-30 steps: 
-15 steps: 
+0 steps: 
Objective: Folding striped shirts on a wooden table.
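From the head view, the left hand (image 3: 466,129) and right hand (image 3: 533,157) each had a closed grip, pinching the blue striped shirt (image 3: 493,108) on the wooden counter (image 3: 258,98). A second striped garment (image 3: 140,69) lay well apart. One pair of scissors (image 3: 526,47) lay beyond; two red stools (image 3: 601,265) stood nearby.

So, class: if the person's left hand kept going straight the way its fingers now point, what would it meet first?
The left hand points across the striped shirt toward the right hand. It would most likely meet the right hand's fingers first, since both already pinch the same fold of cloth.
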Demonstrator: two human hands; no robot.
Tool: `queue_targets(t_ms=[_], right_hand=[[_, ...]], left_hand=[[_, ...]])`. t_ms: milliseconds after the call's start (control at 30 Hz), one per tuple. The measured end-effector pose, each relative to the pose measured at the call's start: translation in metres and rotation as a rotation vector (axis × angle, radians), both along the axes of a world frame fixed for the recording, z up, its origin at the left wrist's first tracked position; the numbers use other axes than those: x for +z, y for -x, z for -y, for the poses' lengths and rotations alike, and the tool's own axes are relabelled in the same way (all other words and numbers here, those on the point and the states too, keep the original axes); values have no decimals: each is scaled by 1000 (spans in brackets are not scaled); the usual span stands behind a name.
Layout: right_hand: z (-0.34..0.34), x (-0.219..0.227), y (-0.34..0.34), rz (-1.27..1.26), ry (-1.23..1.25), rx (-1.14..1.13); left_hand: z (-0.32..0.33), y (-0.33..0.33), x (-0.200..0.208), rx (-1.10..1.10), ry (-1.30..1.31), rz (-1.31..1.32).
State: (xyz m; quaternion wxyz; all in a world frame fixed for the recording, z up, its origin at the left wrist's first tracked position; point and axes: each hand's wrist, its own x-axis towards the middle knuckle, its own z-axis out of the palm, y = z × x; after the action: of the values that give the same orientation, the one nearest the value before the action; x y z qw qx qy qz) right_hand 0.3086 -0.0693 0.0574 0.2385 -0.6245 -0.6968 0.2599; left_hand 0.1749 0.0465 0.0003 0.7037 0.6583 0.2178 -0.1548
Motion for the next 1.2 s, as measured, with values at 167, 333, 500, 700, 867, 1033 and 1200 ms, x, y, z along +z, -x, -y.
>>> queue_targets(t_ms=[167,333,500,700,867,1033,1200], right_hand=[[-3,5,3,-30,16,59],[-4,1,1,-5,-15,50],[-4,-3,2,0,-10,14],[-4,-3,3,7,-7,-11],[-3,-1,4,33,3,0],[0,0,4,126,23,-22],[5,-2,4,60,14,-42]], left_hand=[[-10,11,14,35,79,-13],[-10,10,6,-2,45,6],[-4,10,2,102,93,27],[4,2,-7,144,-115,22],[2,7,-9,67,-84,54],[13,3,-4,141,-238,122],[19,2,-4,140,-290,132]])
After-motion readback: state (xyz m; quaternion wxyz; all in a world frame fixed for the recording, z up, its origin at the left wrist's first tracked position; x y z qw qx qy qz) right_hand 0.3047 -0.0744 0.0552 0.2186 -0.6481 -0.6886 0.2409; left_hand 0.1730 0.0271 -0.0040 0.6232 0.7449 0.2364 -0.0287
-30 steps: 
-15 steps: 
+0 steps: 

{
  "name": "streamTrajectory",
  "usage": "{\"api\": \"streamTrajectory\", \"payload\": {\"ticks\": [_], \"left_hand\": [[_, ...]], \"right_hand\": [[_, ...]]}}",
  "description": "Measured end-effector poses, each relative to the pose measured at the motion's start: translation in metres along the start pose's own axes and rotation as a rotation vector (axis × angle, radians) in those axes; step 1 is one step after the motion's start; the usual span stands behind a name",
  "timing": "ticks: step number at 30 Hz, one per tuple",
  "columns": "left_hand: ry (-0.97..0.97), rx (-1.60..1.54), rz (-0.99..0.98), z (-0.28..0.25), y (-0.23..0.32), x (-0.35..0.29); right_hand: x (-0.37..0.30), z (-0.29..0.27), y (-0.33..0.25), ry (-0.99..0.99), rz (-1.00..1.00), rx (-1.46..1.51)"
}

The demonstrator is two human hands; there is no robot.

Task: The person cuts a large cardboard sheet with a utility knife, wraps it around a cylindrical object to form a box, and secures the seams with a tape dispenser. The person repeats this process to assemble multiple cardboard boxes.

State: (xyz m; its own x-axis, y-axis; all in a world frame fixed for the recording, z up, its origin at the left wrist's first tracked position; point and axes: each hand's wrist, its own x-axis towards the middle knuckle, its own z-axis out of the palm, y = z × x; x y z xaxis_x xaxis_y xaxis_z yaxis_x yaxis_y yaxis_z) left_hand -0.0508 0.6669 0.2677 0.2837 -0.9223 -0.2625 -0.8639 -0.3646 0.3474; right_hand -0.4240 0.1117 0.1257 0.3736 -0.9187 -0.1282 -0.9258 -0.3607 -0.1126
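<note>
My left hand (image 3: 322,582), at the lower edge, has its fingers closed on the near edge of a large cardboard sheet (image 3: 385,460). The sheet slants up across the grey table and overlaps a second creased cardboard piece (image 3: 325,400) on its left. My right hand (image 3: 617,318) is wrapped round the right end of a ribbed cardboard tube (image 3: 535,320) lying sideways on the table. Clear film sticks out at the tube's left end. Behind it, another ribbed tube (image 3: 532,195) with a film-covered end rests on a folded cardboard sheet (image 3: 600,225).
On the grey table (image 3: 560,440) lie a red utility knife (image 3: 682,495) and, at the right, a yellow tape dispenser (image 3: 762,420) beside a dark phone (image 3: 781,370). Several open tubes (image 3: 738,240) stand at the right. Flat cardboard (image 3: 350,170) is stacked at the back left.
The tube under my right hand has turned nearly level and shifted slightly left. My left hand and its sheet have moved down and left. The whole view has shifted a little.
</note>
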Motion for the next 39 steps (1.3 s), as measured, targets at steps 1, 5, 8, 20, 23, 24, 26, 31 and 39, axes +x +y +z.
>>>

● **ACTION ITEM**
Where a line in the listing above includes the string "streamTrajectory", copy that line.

● **EXERCISE ANSWER**
  "name": "streamTrajectory",
  "usage": "{\"api\": \"streamTrajectory\", \"payload\": {\"ticks\": [_], \"left_hand\": [[_, ...]], \"right_hand\": [[_, ...]]}}",

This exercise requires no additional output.